X

Oracle Big Data Spatial and Graph - technical tips, best practices, and news from the product team

  • November 15, 2017

Sanity Checking Property Graph Functions After Upgrade

Alan Wu
Architect

Recently I worked with Oracle Support on resolving a property graph related issue. One question asked was "how do we quickly sanity check property graph functions after an upgrade?" Well, I usually run through the following steps.

- Make sure BDSG Property Graph works well with Oracle NoSQL Database using the built-in Groovy shell.
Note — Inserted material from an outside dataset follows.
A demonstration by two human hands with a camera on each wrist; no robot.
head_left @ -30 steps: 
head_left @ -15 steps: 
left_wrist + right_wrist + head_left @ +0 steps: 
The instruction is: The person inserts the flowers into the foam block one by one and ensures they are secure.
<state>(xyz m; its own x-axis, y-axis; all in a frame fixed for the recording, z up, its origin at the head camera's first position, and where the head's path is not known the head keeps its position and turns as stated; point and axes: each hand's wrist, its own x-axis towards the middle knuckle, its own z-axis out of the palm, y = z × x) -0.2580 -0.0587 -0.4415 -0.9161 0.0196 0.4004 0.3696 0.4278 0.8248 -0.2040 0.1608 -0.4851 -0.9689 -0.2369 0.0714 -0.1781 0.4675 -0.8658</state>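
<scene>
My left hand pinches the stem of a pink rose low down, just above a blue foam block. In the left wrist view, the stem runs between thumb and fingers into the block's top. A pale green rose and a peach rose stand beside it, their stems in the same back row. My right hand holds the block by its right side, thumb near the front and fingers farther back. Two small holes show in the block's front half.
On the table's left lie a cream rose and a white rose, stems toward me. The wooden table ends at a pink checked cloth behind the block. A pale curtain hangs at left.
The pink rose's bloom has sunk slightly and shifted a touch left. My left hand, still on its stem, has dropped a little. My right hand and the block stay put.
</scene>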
cd /opt/oracle/oracle-spatial-graph/property_graph/dal/groovy/

sh gremlin-opg-nosql.sh


// Provide Oracle NoSQL Database server name and port
server = new ArrayList<String>();
server.add("bigdatalite:5000");

// Create a graph config that contains the graph name "connections"
// KV store name "kvstore", edge property "weight" to be loaded into
// in-memory graph, etc.
cfg = GraphConfigBuilder.forPropertyGraphNosql()             \
  .setName("connections").setStoreName("kvstore")            \
  .setHosts(server)                                          \
  .addEdgeProperty("weight", PropertyType.DOUBLE, "1000000") \
  .setMaxNumConnections(2).build();

// Get an instance of OraclePropertyGraph which is a key Java
// class to manage property graph data
opg = OraclePropertyGraph.getInstance(cfg);

// Set the Degree of Parallelism (DOP) for clearing graph data
// from the existing OraclePropertyGraph instance
opg.setClearTableDOP(2); // will return NULL because this
                         // API has no return value.
                         // It is expected.
opg.clearRepository();   // remove all vertices and edges
opgdl=OraclePropertyGraphDataLoader.getInstance();

vfile="../../data/connections.opv"  // vertex flat file
efile="../../data/connections.ope"  // edge flat file

// Set Degree of Parallelism (DOP) to 2 and load in parallel the
// above property graph data files into the database.
opgdl.loadData(opg, vfile, efile, 2);
opg.getVertices();

// Create in-memory analytics session and analyst
session=Pgx.createSession("session_ID_1");
analyst=session.createAnalyst();

// Read the graph from database into memory
pgxGraph = session.readGraphWithProperties(opg.getConfig());

// create a helper function for pretty printing
def p(v) { s1=v.getProperty("name");                 \
    if (s1.length() > 30) return s1;                 \
    s=s1;                                            \
    for (int idx = 0; idx < 30 - s1.length(); idx++) \
      { s=s+ " ";};                                  \
    return ("vertex " + s  + " id " + v.getId());    \
}

// Execute Page Rank
rank=analyst.pagerank(pgxGraph, 0.00000001, 0.85, 5000);

// Get 3 vertices with highest PR values
it = rank.getTopKValues(3).iterator();     \
while(it.hasNext()) {                      \
  v=it.next();                             \
  id=v.getKey().getId();                   \
  pr=v.getValue();                         \
  System.out.println("Influencers --->" +  \
    p(opg.getVertex(id)) + " pr= " + pr);  \
}

:quit

All the above steps should work without a problem.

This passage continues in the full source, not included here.